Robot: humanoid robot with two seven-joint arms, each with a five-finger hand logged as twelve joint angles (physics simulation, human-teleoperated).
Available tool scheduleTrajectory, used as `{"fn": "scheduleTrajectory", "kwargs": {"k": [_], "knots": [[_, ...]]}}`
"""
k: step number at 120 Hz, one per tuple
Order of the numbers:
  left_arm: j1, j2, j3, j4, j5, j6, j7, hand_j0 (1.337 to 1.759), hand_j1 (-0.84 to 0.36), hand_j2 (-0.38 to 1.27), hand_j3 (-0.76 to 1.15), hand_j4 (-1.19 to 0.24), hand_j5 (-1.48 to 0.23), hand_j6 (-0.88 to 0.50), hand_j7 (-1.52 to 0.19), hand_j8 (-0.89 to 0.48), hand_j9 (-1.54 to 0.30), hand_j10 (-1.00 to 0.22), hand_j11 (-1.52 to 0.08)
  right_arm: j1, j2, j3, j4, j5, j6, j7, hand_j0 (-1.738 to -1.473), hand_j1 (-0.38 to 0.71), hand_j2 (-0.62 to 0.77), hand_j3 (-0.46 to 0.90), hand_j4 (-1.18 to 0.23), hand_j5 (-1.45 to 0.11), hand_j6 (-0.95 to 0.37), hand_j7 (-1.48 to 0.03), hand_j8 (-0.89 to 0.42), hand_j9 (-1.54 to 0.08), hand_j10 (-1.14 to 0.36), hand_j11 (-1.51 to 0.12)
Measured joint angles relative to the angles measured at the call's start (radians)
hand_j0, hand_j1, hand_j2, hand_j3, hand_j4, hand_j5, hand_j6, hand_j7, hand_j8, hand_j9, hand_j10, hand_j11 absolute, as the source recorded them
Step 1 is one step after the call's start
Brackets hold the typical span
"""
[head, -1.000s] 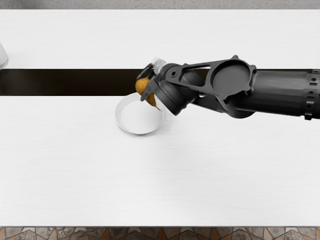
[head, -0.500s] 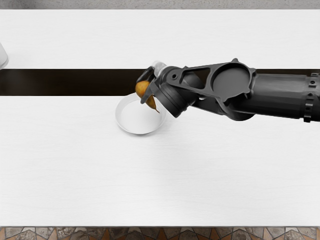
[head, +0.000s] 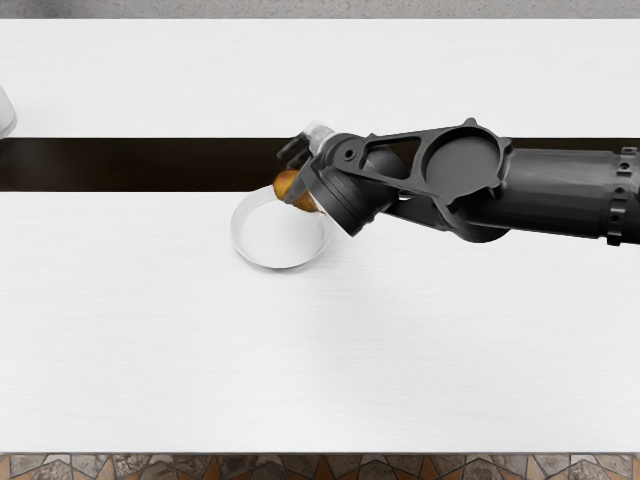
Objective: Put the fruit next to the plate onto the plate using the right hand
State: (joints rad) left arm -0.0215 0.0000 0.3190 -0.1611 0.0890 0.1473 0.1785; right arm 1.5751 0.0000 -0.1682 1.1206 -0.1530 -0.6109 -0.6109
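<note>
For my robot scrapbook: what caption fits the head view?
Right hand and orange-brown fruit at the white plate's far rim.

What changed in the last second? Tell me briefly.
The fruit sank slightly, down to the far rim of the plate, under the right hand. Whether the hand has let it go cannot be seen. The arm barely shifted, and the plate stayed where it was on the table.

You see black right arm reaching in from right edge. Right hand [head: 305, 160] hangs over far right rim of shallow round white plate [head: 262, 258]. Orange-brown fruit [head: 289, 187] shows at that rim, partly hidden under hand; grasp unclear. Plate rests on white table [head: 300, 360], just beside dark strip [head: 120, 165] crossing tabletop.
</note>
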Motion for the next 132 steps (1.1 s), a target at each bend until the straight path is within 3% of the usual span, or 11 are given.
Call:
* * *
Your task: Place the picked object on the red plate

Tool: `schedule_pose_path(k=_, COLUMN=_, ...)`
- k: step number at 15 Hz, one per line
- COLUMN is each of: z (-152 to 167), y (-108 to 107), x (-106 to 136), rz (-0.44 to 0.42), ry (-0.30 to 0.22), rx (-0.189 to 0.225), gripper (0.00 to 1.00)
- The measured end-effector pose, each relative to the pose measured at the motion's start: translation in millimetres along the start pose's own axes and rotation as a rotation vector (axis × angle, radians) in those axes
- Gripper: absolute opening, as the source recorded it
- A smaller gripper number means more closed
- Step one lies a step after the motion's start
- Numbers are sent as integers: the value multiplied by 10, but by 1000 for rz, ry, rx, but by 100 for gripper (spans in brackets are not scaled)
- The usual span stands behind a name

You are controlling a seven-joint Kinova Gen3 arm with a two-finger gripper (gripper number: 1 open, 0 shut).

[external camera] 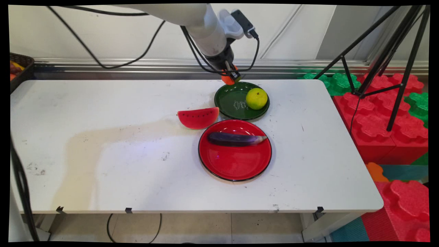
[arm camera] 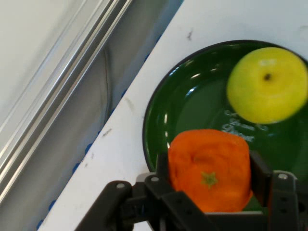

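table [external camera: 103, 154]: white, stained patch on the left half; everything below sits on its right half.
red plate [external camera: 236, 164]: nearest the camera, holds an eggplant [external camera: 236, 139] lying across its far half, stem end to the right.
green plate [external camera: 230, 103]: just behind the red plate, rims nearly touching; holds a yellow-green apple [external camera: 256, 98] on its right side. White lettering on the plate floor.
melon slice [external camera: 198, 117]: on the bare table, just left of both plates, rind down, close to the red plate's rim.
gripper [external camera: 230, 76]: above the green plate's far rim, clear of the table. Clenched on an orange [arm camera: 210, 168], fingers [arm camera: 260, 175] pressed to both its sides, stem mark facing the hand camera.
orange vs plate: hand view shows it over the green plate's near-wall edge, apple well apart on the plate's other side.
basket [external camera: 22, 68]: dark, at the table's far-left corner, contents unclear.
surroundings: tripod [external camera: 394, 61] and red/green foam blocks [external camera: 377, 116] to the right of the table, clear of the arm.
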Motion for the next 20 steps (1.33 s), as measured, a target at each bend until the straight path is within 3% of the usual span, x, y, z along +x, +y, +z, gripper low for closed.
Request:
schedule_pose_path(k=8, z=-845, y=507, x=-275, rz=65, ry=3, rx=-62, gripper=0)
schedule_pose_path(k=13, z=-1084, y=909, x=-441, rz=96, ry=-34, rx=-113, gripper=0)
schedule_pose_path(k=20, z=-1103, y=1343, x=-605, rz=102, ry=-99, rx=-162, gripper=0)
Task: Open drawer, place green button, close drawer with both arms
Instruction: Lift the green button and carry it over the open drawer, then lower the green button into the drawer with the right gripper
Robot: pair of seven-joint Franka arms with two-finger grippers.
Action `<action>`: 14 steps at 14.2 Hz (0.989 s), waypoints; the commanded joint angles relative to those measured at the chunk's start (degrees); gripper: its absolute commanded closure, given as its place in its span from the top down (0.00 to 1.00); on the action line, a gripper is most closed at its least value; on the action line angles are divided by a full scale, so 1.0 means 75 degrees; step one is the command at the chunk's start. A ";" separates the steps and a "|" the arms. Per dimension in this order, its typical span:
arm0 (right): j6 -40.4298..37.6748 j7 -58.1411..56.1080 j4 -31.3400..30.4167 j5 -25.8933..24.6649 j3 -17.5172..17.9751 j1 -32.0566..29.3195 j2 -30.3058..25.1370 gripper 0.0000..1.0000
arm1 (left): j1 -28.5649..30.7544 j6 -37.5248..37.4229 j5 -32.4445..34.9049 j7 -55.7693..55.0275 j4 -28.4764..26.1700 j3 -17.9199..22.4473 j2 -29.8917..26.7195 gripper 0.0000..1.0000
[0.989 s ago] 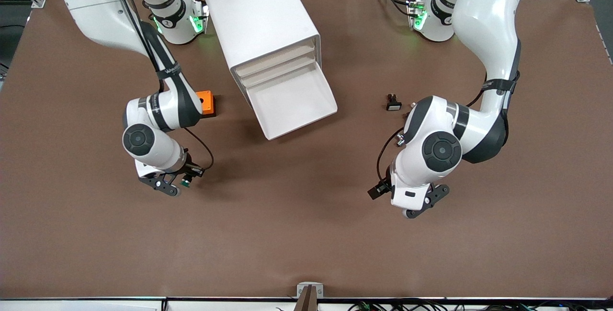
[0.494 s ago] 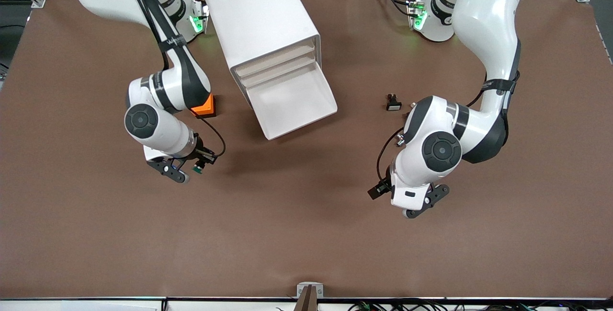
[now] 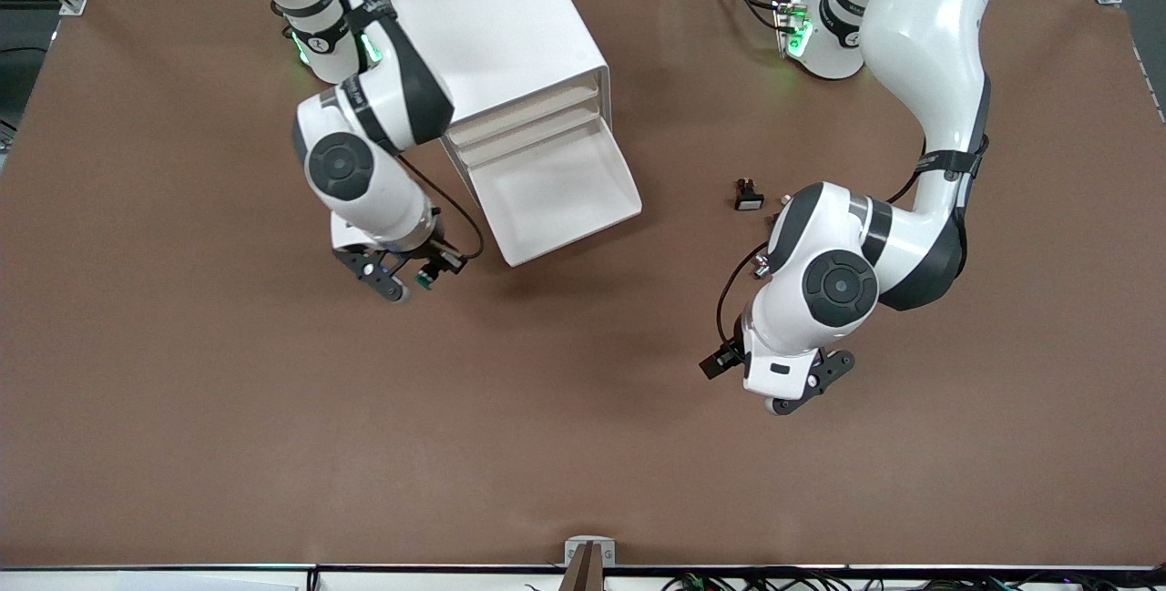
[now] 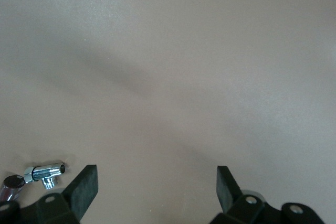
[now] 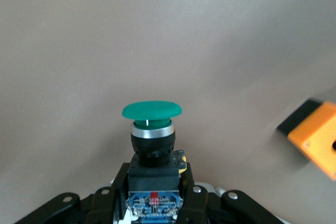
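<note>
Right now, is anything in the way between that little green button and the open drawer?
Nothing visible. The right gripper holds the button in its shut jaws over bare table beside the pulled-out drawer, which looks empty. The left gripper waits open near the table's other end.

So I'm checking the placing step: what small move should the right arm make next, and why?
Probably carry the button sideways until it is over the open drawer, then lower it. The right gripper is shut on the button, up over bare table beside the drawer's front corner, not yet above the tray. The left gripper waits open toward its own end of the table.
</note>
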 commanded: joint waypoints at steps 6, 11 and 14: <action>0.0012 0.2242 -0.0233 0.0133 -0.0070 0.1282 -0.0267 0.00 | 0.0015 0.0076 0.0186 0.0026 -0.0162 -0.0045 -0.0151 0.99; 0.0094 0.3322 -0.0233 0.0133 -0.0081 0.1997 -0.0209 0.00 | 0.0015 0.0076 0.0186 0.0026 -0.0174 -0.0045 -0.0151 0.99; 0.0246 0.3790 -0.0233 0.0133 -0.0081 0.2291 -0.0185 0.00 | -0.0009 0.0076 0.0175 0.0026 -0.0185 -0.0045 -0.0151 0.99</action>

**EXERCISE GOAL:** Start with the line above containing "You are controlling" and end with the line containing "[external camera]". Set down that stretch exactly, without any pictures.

**RESPONSE TO THIS EXERCISE:**
You are controlling a seven-joint Kinova Gen3 arm with a two-finger gripper (gripper number: 1 open, 0 shut).

[external camera] 

There is no more to this answer.